When the line containing "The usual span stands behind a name" appears in the data below, begin copying there and stop only after the line containing "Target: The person".

=== Begin Enclosure ===

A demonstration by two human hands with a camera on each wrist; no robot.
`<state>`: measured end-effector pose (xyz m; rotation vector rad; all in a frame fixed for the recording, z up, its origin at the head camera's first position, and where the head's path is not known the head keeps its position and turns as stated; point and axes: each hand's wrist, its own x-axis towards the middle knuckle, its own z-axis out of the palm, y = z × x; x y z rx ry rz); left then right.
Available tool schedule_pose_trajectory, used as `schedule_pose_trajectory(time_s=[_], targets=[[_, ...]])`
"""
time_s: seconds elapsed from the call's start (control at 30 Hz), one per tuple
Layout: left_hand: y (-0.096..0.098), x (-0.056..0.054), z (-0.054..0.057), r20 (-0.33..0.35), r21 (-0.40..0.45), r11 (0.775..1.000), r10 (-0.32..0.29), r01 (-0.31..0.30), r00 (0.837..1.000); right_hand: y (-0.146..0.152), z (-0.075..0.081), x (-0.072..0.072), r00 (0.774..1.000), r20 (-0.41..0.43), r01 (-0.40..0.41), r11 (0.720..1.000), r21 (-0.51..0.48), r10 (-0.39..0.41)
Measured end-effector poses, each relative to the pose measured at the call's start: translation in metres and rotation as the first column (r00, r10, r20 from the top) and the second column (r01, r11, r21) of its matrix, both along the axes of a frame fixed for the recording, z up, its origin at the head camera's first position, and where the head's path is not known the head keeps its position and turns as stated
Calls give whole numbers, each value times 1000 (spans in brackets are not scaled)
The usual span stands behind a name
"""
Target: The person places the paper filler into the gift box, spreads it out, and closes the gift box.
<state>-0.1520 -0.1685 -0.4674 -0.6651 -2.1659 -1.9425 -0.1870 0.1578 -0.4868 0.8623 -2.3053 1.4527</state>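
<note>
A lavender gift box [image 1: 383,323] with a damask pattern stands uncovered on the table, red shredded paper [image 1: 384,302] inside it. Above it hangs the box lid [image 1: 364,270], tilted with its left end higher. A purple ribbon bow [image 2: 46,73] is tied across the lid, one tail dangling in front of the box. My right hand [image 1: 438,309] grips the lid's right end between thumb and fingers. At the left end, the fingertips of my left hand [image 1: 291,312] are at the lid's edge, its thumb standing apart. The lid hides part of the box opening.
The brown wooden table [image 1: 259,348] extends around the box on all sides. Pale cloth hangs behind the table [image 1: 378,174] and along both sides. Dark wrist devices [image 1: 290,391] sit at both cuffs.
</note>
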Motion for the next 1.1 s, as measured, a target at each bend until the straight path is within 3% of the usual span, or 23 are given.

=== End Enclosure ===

■ RESULT OF THE TASK
The usual span stands behind a name
"""
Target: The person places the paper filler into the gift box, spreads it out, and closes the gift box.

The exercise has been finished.